* **Exercise description**
Determine how many lines in the material hold the string "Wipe", then reply with that number only.

* **Data section**
● ● ● ● ● ● ●
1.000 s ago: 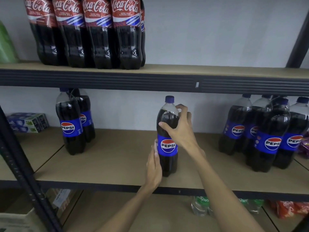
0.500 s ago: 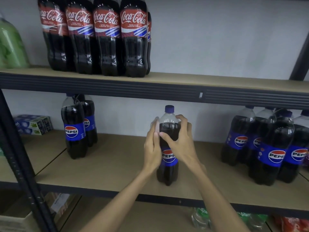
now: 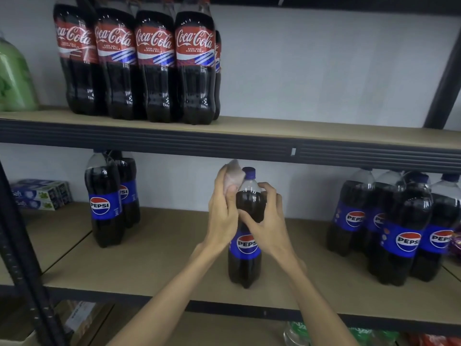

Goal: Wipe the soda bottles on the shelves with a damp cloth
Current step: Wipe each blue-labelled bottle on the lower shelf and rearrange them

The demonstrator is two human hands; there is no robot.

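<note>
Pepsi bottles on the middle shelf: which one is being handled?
The lone Pepsi bottle standing mid-shelf: the right hand grips its shoulder, the left hand holds a cloth by its cap. Only it is touched.

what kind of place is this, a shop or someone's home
Most likely a small shop or its stockroom. Metal-framed shelves carry a row of identical Coca-Cola bottles above, clusters of Pepsi bottles below, and stacked toothpaste boxes at the left, stock in multiples rather than a home's supply.

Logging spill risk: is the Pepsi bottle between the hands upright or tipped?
Upright: the bottle stands on its base on the shelf, with its cap at the top.
</note>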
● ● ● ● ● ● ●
* **Task output**
2